Brent Friedman, who wrote Afterworld, joined Electric Farm after spending several years at the game maker Electronic Arts, where he worked on classic titles like Command & Conquer and Mortal Kombat II.

"I think this is where it [the TV industry] is heading, and I also think that at the end of the day it will not necessarily be the end of network television, but I think it's going to be a different form of network television that will offer the experience on multiple platforms," Rogow said in an interview.

Figures from TV ratings group OzTAM show TV viewing audiences have fallen by almost 6 per cent in the past five years, and that drop increases to 17 per cent among 16 to 39-year-olds.

By contrast, research firm Roy Morgan said time spent online by 14 to 25-year-old "heavy internet users" doubled from 18 per cent in 2002 to 36 per cent in 2007.

Ian Moate, a project manager at the Sci Fi channel, said changing consumer viewing habits were the primary driver behind the channel experimenting with new distribution mediums, such as MySpace and mobile phones, for Afterworld.

"From our perspective the industry's changing so much at the moment, so everyone's trying new avenues and new areas and we're definitely in that territory as well," said Moate.

Rogow said he published the first 10 episodes of Afterworld on YouTube "just to see how people responded", and was blown away by the response.

But unlike most of the short clips on YouTube, millions of dollars have been spent on creating Afterworld.
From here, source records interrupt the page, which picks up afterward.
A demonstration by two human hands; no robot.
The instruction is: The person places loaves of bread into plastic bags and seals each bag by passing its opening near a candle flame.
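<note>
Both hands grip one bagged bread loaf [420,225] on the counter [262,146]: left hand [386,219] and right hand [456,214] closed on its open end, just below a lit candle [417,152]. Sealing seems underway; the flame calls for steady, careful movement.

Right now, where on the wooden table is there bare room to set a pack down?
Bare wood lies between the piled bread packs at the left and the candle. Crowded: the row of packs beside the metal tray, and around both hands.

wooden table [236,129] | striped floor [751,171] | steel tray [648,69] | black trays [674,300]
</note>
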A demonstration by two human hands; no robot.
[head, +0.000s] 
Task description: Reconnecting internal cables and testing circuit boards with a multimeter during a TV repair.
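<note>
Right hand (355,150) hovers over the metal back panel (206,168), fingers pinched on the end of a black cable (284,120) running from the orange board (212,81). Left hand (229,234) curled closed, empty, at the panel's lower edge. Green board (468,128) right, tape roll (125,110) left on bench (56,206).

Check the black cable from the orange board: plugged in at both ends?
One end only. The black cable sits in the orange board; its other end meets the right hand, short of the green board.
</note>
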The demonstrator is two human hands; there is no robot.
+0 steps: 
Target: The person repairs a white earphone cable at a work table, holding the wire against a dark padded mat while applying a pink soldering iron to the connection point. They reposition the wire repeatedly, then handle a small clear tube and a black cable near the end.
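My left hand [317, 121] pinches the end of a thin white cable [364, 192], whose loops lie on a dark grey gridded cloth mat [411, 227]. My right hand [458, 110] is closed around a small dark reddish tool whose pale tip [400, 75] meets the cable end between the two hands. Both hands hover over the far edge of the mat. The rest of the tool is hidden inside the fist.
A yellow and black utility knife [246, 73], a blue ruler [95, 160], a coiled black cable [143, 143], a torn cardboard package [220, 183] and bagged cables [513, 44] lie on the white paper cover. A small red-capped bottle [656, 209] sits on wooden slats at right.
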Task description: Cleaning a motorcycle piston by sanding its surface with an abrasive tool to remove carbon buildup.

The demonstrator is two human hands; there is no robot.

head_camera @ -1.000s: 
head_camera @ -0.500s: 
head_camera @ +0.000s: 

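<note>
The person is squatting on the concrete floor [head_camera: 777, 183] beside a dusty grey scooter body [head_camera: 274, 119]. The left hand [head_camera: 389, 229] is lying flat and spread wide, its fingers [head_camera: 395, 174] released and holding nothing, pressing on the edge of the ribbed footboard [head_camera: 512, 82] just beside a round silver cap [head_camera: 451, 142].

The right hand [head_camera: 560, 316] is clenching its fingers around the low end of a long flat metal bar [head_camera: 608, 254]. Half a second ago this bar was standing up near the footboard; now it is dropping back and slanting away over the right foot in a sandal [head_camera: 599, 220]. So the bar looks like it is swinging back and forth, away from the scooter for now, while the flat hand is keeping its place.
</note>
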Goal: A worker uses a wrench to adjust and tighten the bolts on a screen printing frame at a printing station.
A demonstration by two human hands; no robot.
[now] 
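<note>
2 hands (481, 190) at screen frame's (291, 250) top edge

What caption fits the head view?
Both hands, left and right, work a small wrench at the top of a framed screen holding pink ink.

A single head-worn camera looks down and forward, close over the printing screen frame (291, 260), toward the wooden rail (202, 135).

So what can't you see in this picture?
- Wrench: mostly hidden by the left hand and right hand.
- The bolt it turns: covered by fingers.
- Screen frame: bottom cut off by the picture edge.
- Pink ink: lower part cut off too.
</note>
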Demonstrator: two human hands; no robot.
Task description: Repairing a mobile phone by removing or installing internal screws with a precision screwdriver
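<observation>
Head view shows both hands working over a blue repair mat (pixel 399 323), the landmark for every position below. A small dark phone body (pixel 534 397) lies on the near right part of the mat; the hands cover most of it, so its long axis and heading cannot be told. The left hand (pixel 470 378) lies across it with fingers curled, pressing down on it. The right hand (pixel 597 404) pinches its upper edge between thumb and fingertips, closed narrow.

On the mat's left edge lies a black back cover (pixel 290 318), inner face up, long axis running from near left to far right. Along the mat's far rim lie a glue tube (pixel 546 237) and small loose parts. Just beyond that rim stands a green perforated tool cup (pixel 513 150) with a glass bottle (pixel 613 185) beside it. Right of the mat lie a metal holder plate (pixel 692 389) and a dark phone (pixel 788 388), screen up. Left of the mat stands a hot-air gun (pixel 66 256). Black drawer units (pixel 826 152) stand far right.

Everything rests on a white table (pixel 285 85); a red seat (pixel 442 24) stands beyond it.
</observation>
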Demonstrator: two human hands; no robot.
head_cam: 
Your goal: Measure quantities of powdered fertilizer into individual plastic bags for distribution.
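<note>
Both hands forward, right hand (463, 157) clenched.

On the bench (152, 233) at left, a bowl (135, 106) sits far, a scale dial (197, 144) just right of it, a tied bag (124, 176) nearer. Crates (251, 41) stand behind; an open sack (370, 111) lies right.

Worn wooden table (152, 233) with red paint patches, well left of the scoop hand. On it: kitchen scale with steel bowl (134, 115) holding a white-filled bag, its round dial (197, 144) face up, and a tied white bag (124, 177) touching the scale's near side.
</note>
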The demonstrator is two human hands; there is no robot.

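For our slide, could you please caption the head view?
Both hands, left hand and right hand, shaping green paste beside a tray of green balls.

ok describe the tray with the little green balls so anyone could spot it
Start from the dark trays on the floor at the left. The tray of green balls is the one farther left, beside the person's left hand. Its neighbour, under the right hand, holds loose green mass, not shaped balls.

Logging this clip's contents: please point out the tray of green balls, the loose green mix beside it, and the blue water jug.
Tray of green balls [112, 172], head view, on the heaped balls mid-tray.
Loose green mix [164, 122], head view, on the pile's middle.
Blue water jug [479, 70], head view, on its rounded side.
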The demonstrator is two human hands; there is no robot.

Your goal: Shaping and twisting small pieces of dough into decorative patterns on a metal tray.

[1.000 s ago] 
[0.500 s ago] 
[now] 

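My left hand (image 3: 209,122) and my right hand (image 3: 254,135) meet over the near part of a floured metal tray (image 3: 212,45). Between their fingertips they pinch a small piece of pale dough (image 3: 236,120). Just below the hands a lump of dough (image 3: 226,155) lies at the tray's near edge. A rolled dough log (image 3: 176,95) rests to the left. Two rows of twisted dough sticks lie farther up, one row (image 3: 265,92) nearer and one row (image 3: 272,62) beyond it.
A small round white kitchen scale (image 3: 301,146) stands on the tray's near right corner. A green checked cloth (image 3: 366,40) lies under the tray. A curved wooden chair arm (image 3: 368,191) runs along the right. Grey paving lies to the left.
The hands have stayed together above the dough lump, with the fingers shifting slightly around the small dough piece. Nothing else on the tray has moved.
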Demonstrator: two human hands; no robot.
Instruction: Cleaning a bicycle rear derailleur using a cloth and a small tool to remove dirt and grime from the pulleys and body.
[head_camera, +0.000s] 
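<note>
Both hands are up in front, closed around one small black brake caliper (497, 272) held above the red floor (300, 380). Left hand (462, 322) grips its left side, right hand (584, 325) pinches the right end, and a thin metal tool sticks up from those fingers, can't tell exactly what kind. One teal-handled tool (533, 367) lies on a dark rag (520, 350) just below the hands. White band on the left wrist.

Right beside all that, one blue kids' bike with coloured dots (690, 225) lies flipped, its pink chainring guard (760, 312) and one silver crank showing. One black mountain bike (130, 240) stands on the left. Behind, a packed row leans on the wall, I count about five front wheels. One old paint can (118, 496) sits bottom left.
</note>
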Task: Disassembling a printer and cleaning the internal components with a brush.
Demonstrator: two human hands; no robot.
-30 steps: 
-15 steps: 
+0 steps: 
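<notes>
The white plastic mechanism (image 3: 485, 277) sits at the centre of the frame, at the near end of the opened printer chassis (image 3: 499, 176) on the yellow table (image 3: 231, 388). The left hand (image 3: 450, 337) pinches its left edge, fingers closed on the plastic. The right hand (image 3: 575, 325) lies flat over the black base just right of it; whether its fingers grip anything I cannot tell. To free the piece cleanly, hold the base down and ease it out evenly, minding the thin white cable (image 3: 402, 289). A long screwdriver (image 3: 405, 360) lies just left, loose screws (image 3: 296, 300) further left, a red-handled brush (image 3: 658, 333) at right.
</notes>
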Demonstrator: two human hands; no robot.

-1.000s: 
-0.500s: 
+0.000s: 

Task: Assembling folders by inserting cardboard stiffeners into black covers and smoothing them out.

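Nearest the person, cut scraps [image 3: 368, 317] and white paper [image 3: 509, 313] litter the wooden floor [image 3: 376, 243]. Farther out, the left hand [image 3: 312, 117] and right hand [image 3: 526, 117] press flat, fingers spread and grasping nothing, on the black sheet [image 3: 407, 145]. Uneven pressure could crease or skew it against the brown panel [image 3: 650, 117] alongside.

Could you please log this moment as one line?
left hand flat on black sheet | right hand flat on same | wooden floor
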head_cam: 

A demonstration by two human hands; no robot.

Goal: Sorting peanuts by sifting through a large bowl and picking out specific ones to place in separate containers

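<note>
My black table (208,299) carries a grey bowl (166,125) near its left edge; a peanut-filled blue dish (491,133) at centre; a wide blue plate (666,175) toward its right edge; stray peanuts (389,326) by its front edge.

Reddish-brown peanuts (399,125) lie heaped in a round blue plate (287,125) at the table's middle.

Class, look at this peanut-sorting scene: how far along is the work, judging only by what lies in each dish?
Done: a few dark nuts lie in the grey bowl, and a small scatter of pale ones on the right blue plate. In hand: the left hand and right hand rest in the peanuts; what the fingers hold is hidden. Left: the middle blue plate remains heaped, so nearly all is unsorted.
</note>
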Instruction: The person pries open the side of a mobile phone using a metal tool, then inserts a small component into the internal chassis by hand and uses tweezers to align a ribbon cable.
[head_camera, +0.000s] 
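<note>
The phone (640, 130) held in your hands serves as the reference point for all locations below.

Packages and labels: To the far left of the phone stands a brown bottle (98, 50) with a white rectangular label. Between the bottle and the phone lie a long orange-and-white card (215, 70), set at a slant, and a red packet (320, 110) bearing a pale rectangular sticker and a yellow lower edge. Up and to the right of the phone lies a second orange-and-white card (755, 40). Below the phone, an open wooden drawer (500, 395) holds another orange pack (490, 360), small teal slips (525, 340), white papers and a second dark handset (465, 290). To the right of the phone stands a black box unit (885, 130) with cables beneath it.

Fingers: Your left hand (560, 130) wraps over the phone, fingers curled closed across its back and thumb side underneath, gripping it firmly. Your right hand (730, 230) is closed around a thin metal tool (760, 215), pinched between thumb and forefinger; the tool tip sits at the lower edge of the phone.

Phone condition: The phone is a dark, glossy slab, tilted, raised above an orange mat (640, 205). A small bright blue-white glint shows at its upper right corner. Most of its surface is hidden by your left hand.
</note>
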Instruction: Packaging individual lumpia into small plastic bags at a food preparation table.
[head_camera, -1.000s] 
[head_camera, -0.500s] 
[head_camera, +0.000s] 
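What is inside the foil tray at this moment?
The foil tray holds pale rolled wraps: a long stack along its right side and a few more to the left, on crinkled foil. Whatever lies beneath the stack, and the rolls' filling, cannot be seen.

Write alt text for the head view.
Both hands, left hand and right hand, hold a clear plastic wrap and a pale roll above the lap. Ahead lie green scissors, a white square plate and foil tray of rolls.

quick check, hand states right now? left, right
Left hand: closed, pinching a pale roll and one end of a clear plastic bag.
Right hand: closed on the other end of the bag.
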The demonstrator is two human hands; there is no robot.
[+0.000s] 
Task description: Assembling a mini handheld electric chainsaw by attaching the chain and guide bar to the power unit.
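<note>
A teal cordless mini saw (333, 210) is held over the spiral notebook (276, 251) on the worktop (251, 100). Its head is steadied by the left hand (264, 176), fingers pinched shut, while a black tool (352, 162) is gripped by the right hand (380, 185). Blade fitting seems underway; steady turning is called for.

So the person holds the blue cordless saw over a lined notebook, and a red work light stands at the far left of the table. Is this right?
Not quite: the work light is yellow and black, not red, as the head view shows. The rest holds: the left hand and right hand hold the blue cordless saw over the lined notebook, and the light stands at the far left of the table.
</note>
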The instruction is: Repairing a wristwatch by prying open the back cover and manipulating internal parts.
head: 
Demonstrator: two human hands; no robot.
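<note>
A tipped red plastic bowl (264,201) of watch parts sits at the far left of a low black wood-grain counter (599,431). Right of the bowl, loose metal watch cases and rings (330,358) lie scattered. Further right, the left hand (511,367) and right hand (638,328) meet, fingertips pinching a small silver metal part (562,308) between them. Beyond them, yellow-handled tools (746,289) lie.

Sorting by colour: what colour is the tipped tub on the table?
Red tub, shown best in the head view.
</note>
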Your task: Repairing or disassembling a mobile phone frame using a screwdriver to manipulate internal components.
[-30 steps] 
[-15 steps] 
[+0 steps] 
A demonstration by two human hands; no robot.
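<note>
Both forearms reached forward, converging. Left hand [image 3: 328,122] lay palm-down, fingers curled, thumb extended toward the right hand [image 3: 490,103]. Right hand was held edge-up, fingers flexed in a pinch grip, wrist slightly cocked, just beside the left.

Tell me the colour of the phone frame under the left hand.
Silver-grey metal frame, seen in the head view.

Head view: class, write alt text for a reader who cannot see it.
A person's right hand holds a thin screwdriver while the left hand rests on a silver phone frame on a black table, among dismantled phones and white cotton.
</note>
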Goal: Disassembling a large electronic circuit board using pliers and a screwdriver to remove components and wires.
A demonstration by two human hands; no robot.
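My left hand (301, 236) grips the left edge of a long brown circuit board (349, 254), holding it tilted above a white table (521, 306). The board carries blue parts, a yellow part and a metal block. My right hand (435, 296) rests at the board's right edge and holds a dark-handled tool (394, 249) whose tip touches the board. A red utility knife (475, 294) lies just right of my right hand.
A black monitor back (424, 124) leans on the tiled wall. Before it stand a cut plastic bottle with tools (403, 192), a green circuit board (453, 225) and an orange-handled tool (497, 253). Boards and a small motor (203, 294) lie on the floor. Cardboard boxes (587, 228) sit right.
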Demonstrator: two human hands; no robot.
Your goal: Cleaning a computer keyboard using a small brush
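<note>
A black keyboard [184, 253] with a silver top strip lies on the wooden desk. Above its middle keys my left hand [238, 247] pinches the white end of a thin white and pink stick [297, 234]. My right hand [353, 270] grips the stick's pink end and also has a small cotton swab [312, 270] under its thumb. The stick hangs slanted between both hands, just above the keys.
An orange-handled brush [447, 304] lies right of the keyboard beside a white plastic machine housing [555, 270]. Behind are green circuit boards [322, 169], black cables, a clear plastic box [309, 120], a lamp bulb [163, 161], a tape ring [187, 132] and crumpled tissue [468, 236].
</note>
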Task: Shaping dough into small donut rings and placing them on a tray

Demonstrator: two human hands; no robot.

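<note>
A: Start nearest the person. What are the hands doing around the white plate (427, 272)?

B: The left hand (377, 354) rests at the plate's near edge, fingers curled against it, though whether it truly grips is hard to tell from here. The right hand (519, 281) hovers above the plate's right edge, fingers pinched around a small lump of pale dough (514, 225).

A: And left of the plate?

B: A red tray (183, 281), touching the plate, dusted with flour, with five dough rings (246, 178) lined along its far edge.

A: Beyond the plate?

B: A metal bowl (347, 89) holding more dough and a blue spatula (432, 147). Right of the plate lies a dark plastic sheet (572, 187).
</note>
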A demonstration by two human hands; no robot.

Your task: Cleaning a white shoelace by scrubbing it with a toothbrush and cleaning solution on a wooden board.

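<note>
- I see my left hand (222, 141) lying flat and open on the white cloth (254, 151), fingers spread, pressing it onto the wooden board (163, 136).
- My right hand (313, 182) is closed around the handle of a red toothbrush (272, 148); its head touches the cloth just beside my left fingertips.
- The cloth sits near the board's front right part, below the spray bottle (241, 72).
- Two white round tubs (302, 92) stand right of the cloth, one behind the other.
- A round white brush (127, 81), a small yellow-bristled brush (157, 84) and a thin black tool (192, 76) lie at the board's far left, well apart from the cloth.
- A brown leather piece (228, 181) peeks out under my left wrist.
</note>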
Rogow said it was a major challenge crafting a cohesive narrative for each episode while keeping their length below three minutes.

"These episodes are very very dense and there's a lot of information in them, and so it's not just three minutes of 'name your favourite television show'," he said.

Rogow said the next generation of TV viewers were losing interest in half and one-hour dramas, which is why he repeatedly passed on the opportunity to develop Afterworld into a live-action TV show and a full-length motion picture.

"I saw my son watching a chunk of CSI today on YouTube ... but I must tell you if I said to him what day of the week is CSI on, he couldn't tell me," Rogow said.

"I think that's a statement in and of itself because I think it's about people wanting to have control over when they watch and what they watch."

The Sci Fi channel, in addition to broadcasting a new episode every weeknight at 7.30pm for the next 26 weeks, will show half-hour catch-up episodes every fortnight from August 22. Exclusive web-only bonus content will be published on the channel's website.

"This is a totally new frontier ... I think in some ways we're a year or so ahead of most people in terms of the approach of the material, and by the time they see this we'll already be working on the next iteration," Rogow said.